▶ _EXERCISE GOAL_: Leave out the pictures and output the data verbatim.

▶ _SUPPLIED DATA_:
[Start of section]

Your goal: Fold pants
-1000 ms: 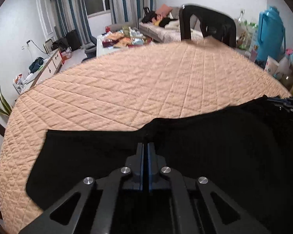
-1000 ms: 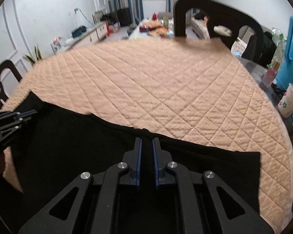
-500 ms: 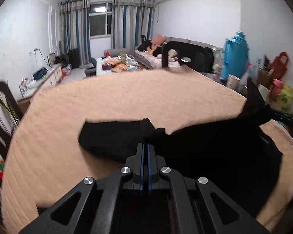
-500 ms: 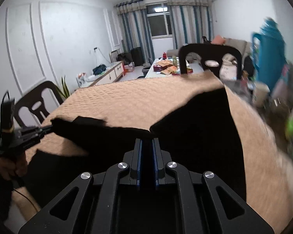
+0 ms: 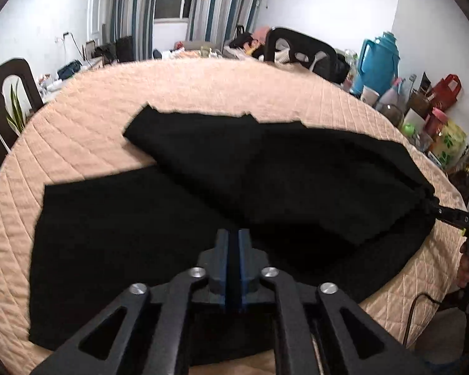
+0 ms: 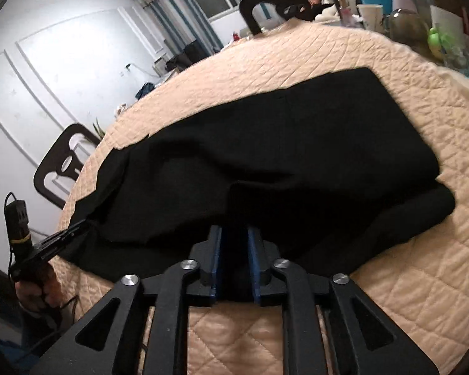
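1. Jaws first: the left gripper [image 5: 233, 243] has just been easing apart, with only a thin slit between its blue pads and black cloth right at the tips. Can't tell from either view if the pads are still pinching it. The right gripper [image 6: 234, 240] has just been opening too and shows a clear gap. Dark fabric sits in that gap, but the pads don't look pressed on it.
2. Biggest thing around is the table [image 5: 203, 87], covered in a peach quilted cloth with a diamond stitch.
3. The pants [image 5: 265, 181] are black and lie spread over the near half of the table. One layer is folded over on top of another, so a slanted edge crosses the lower panel. In the right wrist view the pants [image 6: 281, 143] look bunched and wavy near the grippers.
4. Dark chairs [image 5: 3, 93] stand around the table edge.
5. A teal thermos jug [image 5: 380, 59] stands off the far right side, among bottles and bags.
6. A person's hand [image 6: 37, 290] grips the left gripper's handle at the near table edge.
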Motion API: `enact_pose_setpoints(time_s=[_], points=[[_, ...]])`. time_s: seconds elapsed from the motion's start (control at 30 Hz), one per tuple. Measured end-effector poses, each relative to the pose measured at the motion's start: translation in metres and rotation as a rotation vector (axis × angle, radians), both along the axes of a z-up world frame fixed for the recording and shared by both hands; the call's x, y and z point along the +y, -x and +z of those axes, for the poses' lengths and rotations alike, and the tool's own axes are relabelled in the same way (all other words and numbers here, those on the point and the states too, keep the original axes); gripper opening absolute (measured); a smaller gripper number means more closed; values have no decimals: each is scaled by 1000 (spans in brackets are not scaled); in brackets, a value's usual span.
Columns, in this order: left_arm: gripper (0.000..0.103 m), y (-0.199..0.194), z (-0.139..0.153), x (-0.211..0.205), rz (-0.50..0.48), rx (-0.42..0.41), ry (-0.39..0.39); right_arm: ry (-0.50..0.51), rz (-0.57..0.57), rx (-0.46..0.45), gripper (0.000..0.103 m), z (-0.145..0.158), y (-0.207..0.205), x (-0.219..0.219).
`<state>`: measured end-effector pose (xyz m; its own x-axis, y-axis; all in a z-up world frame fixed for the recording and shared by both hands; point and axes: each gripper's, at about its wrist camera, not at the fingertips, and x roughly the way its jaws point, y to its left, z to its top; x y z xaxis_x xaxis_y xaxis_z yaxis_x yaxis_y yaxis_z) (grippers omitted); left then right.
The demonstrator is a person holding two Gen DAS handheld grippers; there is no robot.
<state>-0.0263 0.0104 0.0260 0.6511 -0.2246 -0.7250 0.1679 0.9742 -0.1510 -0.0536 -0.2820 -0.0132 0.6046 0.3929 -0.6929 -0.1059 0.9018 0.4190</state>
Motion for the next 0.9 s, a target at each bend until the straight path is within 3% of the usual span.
enact_pose_setpoints(time_s=[0.03,0.07,0.23,0.37,0.5,0.7,0.77,0.83,0.9], points=[[27,-5,3,-1,9,-12,-9,4,-15,-7,30,1,0,-3],[30,-12,6,-2,21,-24,-20,0,-32,-14,38,1,1,-8],[52,-47,15,-20,23,-50,-45,-100,-137,-17,40,-3,1,-35],[56,-74,17,-37,-18,-58,-78,-101,-221,-20,43,-2,7,-49],[57,-104,8,-53,-34,-31,-115,-174,-254,2,43,-11,4,-63],[58,-139,-12,-73,-24,22,-227,-222,-298,-25,43,-10,-3,-70],[55,-141,-14,-73,-18,9,-240,-254,-313,-24,43,-12,-4,-75],[27,-138,-13,-73,-23,-2,-251,-262,-330,-22,43,-15,-4,-80],[12,-132,-11,-72,-24,-7,-253,-264,-336,-27,43,-16,-3,-86]])
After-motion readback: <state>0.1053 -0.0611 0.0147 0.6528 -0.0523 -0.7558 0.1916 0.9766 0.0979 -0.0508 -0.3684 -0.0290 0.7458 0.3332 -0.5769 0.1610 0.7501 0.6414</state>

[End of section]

▶ _YOUR SOLUTION_:
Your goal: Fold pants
-1000 ms: 
-1000 ms: 
-500 ms: 
-500 ms: 
+0 ms: 
+0 ms: 
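1. Jaws first: the left gripper [image 5: 233, 243] has just been easing apart, with only a thin slit between its blue pads and black cloth right at the tips. Can't tell from either view if the pads are still pinching it. The right gripper [image 6: 234, 240] has just been opening too and shows a clear gap. Dark fabric sits in that gap, but the pads don't look pressed on it.
2. Biggest thing around is the table [image 5: 203, 87], covered in a peach quilted cloth with a diamond stitch.
3. The pants [image 5: 265, 181] are black and lie spread over the near half of the table. One layer is folded over on top of another, so a slanted edge crosses the lower panel. In the right wrist view the pants [image 6: 281, 143] look bunched and wavy near the grippers.
4. Dark chairs [image 5: 3, 93] stand around the table edge.
5. A teal thermos jug [image 5: 380, 59] stands off the far right side, among bottles and bags.
6. A person's hand [image 6: 37, 290] grips the left gripper's handle at the near table edge.
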Motion API: `enact_pose_setpoints(time_s=[_], points=[[_, ...]])`. time_s: seconds elapsed from the motion's start (control at 30 Hz), one per tuple. Measured end-effector poses, each relative to the pose measured at the motion's start: translation in metres and rotation as a rotation vector (axis × angle, radians), both along the axes of a z-up world frame fixed for the recording and shared by both hands; the call's x, y and z point along the +y, -x and +z of those axes, for the poses' lengths and rotations alike, and the tool's own axes are relabelled in the same way (all other words and numbers here, those on the point and the states too, keep the original axes); gripper opening absolute (measured); a smaller gripper number means more closed; values have no decimals: each is scaled by 1000 (spans in brackets are not scaled); in brackets, a value's usual span.
Columns, in this order: left_arm: gripper (0.000..0.103 m), y (-0.199..0.194), z (-0.139..0.153), x (-0.211..0.205), rz (-0.50..0.48), rx (-0.42..0.41), ry (-0.39..0.39); right_arm: ry (-0.50..0.51), rz (-0.57..0.57), rx (-0.46..0.45), gripper (0.000..0.103 m), z (-0.145..0.158), y (-0.207..0.205), x (-0.219..0.219).
`<state>`: measured end-effector pose (xyz m; its own x-axis, y-axis; all in a z-up world frame fixed for the recording and shared by both hands; point and axes: each gripper's, at about its wrist camera, not at the fingertips, and x roughly the way its jaws point, y to its left, z to its top; x y z xaxis_x xaxis_y xaxis_z yaxis_x yaxis_y yaxis_z) (grippers omitted); left then right.
The demonstrator is a person holding two Gen DAS handheld grippers; there is no robot.
<state>-0.0263 0.0104 0.0260 0.6511 -0.2246 -0.7250 0.1679 0.9742 -0.1510 -0.0536 -0.2820 -0.0132 0.6046 0.3929 -0.6929 -0.1059 0.9018 0.4190</state>
Motion for the next 0.9 s, a target at each bend until the straight path is within 3% of the usual span.
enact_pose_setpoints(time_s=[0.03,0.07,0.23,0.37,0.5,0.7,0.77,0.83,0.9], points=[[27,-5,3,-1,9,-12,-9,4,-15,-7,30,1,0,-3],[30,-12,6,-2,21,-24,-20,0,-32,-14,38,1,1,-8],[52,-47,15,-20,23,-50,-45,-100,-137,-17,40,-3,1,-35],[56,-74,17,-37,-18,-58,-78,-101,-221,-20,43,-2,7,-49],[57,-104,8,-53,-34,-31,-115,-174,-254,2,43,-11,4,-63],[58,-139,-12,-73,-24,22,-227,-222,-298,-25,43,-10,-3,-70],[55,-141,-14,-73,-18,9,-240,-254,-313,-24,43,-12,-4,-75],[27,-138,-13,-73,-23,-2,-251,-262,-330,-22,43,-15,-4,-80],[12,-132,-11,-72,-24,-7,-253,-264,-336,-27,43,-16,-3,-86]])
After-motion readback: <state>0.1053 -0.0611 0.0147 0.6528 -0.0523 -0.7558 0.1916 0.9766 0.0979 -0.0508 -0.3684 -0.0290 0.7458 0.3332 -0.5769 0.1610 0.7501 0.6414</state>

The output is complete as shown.